- [Aim of the task] Could the listing below be returned exactly, with its pictures left out?

____ Provided data

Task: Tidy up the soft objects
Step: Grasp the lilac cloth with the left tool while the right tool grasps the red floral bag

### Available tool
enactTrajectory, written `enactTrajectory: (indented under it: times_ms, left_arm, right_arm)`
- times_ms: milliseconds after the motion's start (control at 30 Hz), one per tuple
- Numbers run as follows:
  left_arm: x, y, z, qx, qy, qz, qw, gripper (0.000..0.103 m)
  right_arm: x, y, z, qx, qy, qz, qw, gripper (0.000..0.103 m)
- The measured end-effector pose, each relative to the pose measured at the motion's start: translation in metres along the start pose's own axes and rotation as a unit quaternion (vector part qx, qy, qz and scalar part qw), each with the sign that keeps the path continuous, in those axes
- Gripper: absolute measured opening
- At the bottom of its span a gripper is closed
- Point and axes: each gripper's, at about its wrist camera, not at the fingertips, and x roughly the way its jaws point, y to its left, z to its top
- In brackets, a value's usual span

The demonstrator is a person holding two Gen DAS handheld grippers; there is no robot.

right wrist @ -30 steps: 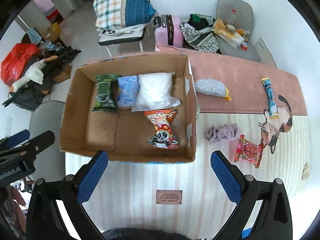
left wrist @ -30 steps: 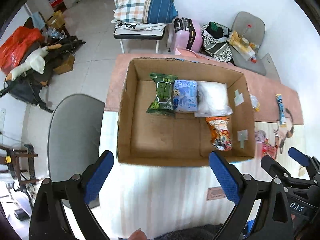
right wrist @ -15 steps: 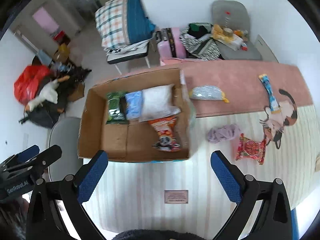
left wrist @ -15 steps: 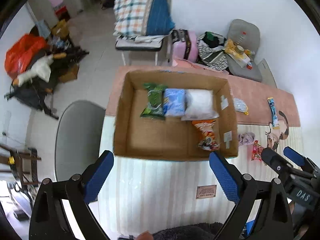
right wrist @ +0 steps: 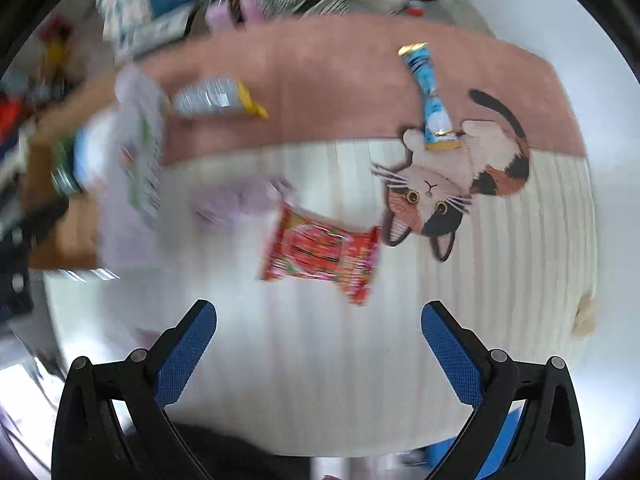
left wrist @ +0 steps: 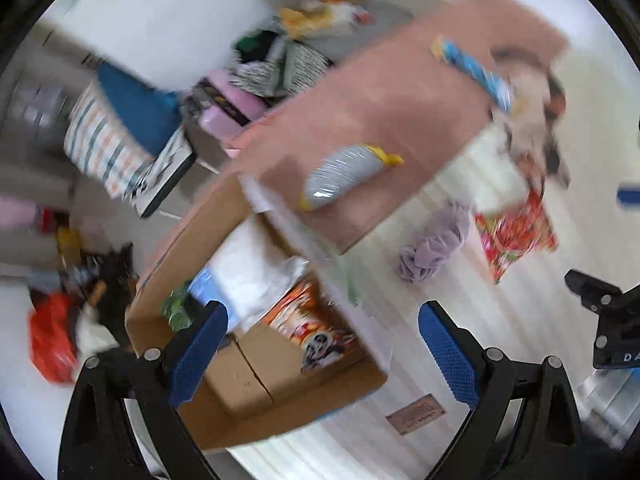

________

- [Exercise result]
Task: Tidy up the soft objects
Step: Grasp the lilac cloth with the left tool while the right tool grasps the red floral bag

### Available tool
enactTrajectory, written `enactTrajectory: (indented under it: times_ms, left_arm, right_arm)`
- times_ms: milliseconds after the motion's start (control at 30 Hz), one per tuple
- Numbers run as follows:
  left_arm: x, y, z, qx, qy, qz, qw, gripper (0.000..0.103 m)
  right_arm: x, y, z, qx, qy, qz, qw, gripper (0.000..0.103 m)
- The measured end-effector pose, each relative to the pose measured at the motion's start: translation in metres along the start pose's own axes and rotation as a unit quaternion (vector part qx, qy, qz and scalar part qw), each with the sign that keeps the path continuous, in those axes
- Gripper: absolute measured opening
- At the bottom of its span a gripper is closed
- Point and axes: each gripper's, at about its wrist camera, not at the fingertips, and x roughly the way its jaws point, y to its left, z to its top
- In brackets, a value's usual span

The demonstrator is a person holding two Gen DAS handheld grippers; there is no robot.

right wrist @ -30 steps: 
left wrist @ -30 steps: 
right wrist @ -15 steps: 
left wrist @ -15 steps: 
right wrist @ +0 steps: 
left wrist @ +0 steps: 

That completes the output.